Neural networks are back in fashion! Neural networks have been around since the 1950s but it is only recently we have got them to work in a useful manner. This is due to a number of factors:

  • We now have hugely fast computers and vastly greater memory sizes.
  • We worked out how to practically perform automatic differentiation and build compute graphs.
  • We began to have access to huge datasets to use for training data.

The best way to think of neural network is that they implement differentiable function approximators. Given a set of (data-X, label-Y) pairs neural networks perform a form of non-linear line fitting that maps X>Y.

Within natural language processing, neural networks have out performed comparative approaches in many areas, including:

  • speech processing (text-to-speech and speech-to-text);
  • machine translation;
  • language modelling;
  • question-answering (e.g. simple multiple choice logic problems);
  • summarisation; and
  • image captioning.

In the field of image processing, as set out above, convolutional neural networks rule.
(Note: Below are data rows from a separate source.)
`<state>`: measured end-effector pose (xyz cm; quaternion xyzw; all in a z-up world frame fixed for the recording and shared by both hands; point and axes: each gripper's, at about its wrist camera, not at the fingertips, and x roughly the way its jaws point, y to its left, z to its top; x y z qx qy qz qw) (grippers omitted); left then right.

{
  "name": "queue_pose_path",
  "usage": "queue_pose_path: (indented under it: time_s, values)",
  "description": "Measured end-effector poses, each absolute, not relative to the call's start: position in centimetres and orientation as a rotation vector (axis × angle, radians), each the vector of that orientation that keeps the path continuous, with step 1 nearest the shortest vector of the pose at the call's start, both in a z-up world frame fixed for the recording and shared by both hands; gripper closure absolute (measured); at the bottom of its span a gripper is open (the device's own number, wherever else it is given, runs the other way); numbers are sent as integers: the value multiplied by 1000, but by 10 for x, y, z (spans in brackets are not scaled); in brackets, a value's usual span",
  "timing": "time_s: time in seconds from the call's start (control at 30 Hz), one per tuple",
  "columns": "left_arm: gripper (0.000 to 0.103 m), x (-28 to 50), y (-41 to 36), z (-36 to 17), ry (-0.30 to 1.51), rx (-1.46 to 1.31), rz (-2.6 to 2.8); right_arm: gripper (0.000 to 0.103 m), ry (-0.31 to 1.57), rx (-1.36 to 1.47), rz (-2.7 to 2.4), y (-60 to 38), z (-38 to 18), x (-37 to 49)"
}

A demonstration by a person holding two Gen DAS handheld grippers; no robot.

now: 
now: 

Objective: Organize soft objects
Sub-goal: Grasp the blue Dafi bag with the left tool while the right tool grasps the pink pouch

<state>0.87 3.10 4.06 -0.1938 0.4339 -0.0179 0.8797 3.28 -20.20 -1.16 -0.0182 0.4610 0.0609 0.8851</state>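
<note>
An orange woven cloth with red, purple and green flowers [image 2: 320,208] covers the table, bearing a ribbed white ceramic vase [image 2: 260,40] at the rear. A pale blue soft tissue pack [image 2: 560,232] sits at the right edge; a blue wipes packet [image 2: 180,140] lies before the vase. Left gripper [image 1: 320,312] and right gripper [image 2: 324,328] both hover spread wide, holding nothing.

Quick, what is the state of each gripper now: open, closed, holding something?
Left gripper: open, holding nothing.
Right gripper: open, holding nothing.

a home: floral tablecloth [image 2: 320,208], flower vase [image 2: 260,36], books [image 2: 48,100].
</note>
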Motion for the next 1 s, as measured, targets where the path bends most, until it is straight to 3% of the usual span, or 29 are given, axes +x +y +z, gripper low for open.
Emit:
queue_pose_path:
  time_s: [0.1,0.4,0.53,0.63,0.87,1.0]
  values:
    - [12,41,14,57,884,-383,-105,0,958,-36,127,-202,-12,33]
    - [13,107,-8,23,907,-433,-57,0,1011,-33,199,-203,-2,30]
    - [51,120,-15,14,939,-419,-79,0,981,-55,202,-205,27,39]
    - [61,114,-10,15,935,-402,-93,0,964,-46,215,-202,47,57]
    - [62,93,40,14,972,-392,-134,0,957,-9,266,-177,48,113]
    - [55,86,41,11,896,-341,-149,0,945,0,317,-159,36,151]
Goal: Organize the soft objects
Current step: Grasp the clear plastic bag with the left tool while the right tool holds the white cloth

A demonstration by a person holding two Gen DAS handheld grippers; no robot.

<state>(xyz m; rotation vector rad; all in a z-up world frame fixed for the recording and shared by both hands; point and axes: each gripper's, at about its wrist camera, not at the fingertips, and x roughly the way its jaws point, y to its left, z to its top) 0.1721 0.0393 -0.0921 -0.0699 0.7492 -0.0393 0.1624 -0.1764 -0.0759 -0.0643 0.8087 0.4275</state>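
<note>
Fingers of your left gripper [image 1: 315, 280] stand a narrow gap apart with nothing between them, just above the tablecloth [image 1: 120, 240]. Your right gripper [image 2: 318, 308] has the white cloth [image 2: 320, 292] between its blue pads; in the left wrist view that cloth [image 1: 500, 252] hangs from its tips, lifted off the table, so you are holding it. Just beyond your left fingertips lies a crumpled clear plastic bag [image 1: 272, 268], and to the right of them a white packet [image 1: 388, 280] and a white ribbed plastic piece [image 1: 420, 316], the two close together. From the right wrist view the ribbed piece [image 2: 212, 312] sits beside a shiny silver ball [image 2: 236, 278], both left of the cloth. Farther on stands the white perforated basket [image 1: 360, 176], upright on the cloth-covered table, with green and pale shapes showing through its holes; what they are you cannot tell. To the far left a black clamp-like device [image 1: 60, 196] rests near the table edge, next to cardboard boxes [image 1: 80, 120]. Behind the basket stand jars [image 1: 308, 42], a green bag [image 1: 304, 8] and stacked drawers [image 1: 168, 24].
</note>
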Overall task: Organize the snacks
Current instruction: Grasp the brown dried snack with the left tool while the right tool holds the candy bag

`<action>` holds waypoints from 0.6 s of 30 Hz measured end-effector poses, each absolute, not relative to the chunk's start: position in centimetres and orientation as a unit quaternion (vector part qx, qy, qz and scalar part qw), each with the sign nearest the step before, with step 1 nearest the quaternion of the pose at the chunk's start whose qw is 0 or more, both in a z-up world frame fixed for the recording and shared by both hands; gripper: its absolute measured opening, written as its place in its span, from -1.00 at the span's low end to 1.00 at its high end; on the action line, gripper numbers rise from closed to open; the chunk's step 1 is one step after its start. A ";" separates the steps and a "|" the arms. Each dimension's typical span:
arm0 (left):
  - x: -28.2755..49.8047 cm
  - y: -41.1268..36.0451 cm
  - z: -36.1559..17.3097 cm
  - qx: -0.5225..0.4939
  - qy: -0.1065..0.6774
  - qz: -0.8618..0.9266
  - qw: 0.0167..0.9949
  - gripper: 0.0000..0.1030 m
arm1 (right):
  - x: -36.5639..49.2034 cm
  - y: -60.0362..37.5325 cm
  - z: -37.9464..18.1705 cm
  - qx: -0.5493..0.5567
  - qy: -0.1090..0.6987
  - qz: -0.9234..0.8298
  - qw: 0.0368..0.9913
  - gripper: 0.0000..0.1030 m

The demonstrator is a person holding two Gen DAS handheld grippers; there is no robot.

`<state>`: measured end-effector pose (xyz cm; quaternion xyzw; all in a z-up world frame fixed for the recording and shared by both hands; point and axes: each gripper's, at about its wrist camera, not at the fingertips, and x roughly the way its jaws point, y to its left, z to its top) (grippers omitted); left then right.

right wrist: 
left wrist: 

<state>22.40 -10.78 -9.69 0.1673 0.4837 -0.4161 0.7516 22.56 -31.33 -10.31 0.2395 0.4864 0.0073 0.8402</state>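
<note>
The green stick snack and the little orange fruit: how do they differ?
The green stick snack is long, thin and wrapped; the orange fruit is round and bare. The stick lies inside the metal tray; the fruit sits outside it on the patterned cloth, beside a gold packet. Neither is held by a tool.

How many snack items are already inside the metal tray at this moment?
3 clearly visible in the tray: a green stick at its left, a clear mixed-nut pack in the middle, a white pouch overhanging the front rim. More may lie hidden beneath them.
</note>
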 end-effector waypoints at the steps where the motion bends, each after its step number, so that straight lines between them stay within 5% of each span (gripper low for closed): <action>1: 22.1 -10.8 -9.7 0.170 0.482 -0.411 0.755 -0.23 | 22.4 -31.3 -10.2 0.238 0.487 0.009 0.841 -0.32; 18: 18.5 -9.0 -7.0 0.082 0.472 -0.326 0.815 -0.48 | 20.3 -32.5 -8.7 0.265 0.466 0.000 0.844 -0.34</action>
In natural language processing, the weapon of choice is the recurrent neural network, especially the LSTM or Gated Recurrent Unit (GRU). Often recurrent neural networks are applied as part of a sequence-to-sequence model. In this model an “encoder” receives a sequence of tokens and generates a fixed-size numeric vector. This vector is then supplied to a “decoder”, which outputs another sequence of tokens. Both the encoder and the decoder are implemented using recurrent neural networks. This is one way machine translation may be performed.

Neural networks do not work like the brain. But they show that a crude model can approximate some aspects of cortical function. They show that it is possible to build models of the world by feeding back small errors between our expectations and reality. No magic is needed.

The limitations of neural networks also show us that we are missing fairly large chunks of the brain puzzle – intelligence is not just sections of cortex. Most of the progress in the field of machine learning has resulted from greater architectural complexity, rather than any changes to the way neural networks are trained, or defined. At the moment things resemble the wild west, with architectures growing based on hunches and hacking. This kind of shifts the problem: the architectures still need to be explicitly defined by human beings. We could do with some theoretical scaffolding for architectures, and a component-based system of parts.

Most state of the art neural network models include some form of attention mechanism. In an over-simplified way, attention involves weighting components of an input sequence for every element in an output sequence.

In a traditional sequence-to-sequence system, such as those used for machine translation, you have an encoder, which encodes tokens in an input sentence (say words in English), and a decoder, which takes an encoded vector from the encoder and generates an output sentence (say words in Chinese). Attention models sought to weight different encoder hidden states, e.g. after each word in the sentence, when producing each decoder state (e.g. each output word).

A nice way to think of attention is in the form of values, keys and queries (as explained here).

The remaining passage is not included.